We have seen mentions of colour signals with magnitudes of up to 0.7V, but no explicit mention of how they are formed has been presented in this article. Fortunately, everyone is willing to show how they converted their digital signals to an analogue output, with most of them electing to use a resistor network to combine each output pin within a channel to produce a hopefully suitable output voltage.

Here, with two bits per channel, I take the most significant bit for a channel and send it through a 470ohm resistor. Meanwhile, the least significant bit for the channel is sent through a 1000ohm resistor. Thus, the former contributes more to the magnitude of the signal than the latter. If we were only dealing with channel information, this would be as much as we need to do, but here we also employ an intensity bit whose job it is to boost the channels by a small amount, making sure not to allow the channels to pollute each other via this intensity sub-circuit. Here, I feed the intensity output through a 2200ohm resistor and then to each of the channel outputs via signal diodes.

VGA Output Circuit

The circuit showing connections relevant to VGA output (generic connections are not shown)

The Final Picture

I could probably go on and cover other aspects of the solution, but the fundamental aspects are probably dealt with sufficiently above to help others reproduce this experiment themselves. Populating memory with usable image data, at least in this solution, involves copying data to RAM, and I did experience problems with accessing RAM that are probably related to CPU initialisation (as covered in my previous article) and to synchronising the memory contents with what the CPU has written via its cache.

As for the actual picture data, the RGB-plus-intensity representation is not likely to be the format of most images these days. So, to prepare data for output, some image processing is needed. A while ago, I made a program to perform palette optimisation and dithering on images for the Acorn Electron, and I felt that it was going to be easier to adapt the dithering code than it was to figure out the necessary techniques required for software like ImageMagick or the Python Imaging Library. The pixel data is then converted to assembly language data definition statements and incorporated into my PIC32 program.

VGA output from a PIC32 microcontroller

VGA output from a PIC32 microcontroller, featuring a picture showing some Oslo architecture, with the PIC32MX270 being powered (and programmed) by the Arduino Duemilanove, and with the breadboards holding the necessary resistors and diodes to supply the VGA breakout and, beyond that, the cable to the monitor

To demonstrate control over the visible region, I deliberately adjusted the display frequencies so that the monitor would consider the signal to be carrying an image 800 pixels by 600 pixels at a refresh rate of 60Hz. Since my framebuffer is only 256 lines high, I double the lines to produce 512 lines for the display. It would seem that choosing a line rate to try and produce 512 lines has the monitor trying to show something compatible with the traditional 640×480 resolution and thus lines are lost off the screen. I suppose I could settle for 480 lines or aim for 300 lines instead, but I actually don’t mind having a border around the picture.

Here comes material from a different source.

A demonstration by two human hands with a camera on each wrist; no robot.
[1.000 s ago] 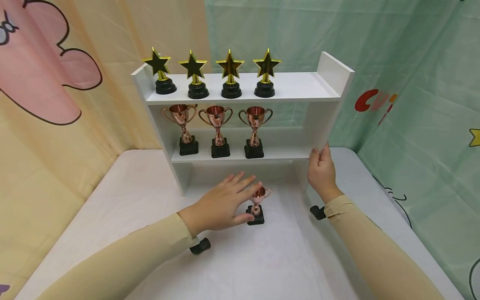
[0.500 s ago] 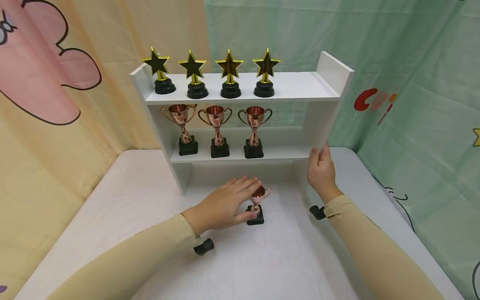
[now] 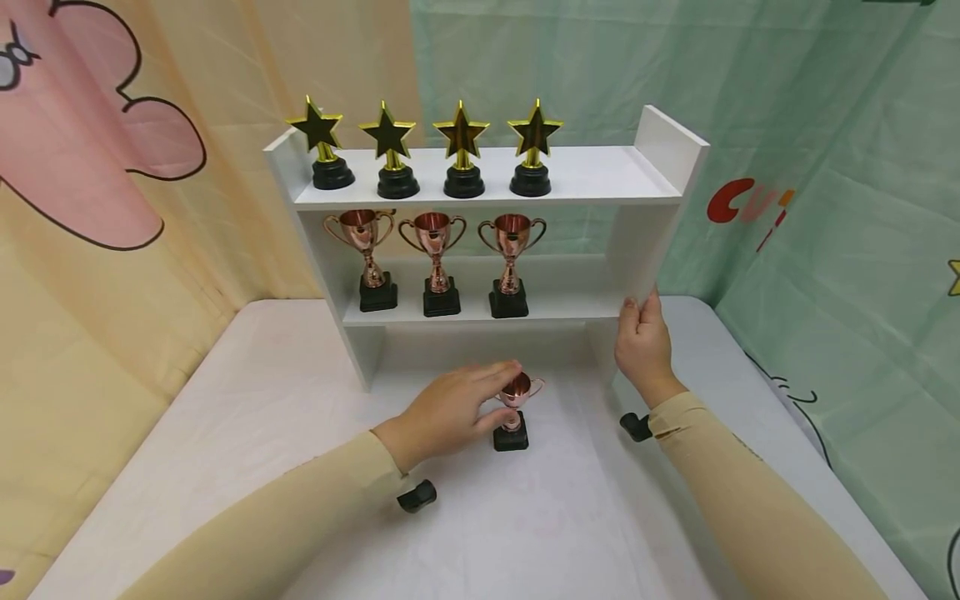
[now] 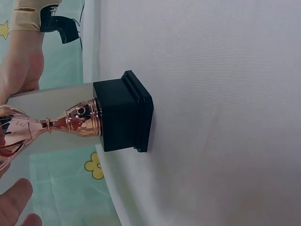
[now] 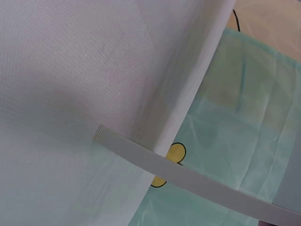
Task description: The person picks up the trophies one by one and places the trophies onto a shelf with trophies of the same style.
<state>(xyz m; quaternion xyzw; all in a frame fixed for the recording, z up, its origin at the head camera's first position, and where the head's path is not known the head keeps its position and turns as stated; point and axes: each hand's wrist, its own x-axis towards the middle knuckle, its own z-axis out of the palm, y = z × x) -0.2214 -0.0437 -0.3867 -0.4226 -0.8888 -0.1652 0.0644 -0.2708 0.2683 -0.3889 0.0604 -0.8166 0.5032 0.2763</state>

The on-screen menu showing the monitor's interpretation of the signal

The on-screen menu showing the monitor's interpretation of the signal

It is worth noting that I haven’t really mentioned a “pixel clock” or “dot clock” so far. As far as the display receiving the VGA signal is concerned, there is no pixel clock in that signal. And as far as we are concerned, the pixel clock is only important when deciding how quickly we can get our data into the signal, not in actually generating the signal. We can generate new colour values as slowly (or as quickly) as we might like, and the result will be wider (or narrower) pixels, but it shouldn’t make the actual signal invalid in any way.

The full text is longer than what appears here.